### Task prompt
Copy each line containing "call" from the listing below.
++++++++
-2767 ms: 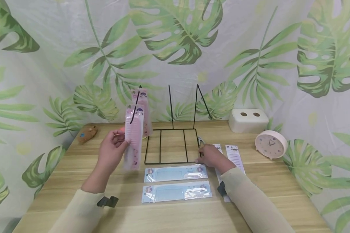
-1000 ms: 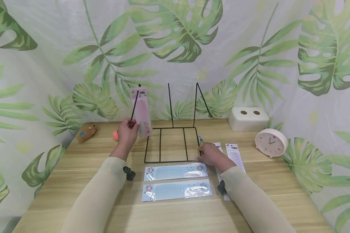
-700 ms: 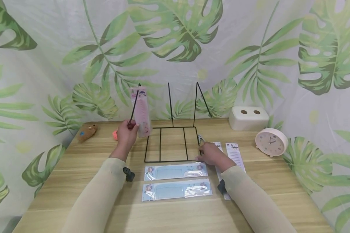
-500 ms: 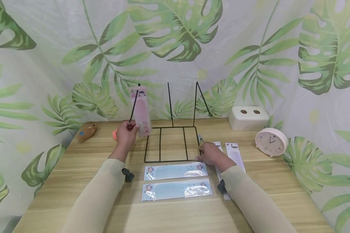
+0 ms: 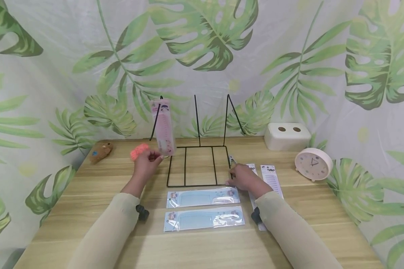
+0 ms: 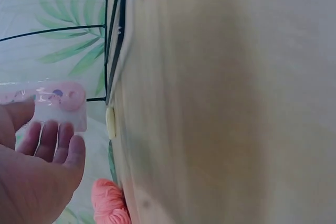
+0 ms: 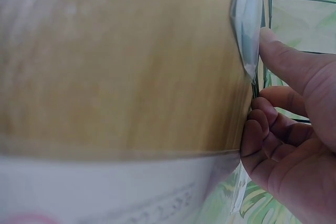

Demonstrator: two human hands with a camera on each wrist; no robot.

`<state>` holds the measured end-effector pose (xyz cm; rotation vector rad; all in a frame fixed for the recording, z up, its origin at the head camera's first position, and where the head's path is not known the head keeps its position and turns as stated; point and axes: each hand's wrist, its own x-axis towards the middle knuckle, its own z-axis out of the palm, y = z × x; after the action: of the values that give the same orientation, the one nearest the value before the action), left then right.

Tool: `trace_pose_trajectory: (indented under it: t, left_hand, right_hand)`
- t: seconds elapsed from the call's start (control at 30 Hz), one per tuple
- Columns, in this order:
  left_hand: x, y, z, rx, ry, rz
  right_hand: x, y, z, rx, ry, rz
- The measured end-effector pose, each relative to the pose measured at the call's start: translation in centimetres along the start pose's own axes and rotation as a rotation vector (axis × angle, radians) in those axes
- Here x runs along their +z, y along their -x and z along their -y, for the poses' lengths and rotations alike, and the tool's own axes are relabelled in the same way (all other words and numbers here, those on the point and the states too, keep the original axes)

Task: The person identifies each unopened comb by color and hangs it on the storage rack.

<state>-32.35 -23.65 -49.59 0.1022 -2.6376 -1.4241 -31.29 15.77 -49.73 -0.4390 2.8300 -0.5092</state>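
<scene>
We have a pink comb packet (image 5: pixel 164 130) hanging upright from the left hook (image 5: pixel 155 121) of a black wire rack (image 5: pixel 198 185) on the wooden table (image 5: pixel 222 246); whether it is one packet or several stacked, we cannot tell. Our left hand (image 5: pixel 144 164) is just beside the packet's lower end, its fingers loosely bent, thumb and fingertips apart; it does not seem to grip anything, though we cannot tell whether a fingertip brushes the plastic. Our right hand (image 5: pixel 242 177) holds the rack's near right corner, thumb along the front bar and the other fingers curled at the side. To do this well, we should keep that corner pressed down while the left hand draws back, since a light wire frame could tip or slide. We would pull the left hand straight away from the packet, so that no finger snags the plastic and swings it, and keep clear of the hook's downward-sloping tip. The coral yarn (image 5: pixel 139 150) sits close behind that hand, so a low sweep to the left could knock it. Two blue comb packets, the rear one (image 5: pixel 202 198) and the nearer one (image 5: pixel 205 219), lie flat before the rack.
</scene>
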Motion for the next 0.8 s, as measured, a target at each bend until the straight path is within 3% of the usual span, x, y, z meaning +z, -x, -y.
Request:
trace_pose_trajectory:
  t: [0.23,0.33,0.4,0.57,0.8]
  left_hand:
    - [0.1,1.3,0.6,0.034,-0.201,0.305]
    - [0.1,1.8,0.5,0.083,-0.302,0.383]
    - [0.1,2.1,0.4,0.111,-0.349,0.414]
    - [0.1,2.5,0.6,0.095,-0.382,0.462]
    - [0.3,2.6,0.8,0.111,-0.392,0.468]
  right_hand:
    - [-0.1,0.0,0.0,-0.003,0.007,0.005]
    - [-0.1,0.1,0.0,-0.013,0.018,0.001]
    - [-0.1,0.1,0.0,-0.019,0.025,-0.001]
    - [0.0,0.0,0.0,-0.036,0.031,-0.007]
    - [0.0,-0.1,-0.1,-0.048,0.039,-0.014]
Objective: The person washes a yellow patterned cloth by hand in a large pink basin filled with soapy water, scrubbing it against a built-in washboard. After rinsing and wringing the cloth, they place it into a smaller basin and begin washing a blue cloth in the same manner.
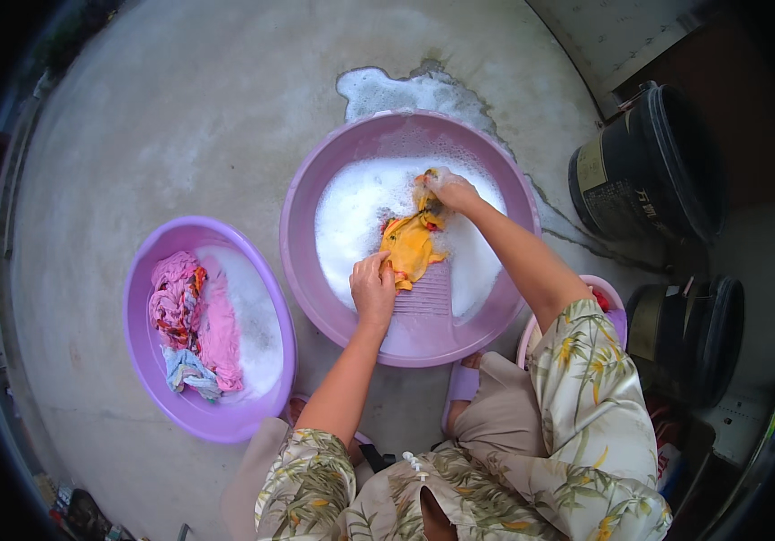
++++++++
### Response
- t: seconds elapsed from the call's start (control at 30 Hz), one per tuple
- The measured end-effector pose, each relative to the pose measured at the call's start: translation in centimetres along the start pose's own axes and rotation as a rotation vector (axis × angle, radians) in those axes

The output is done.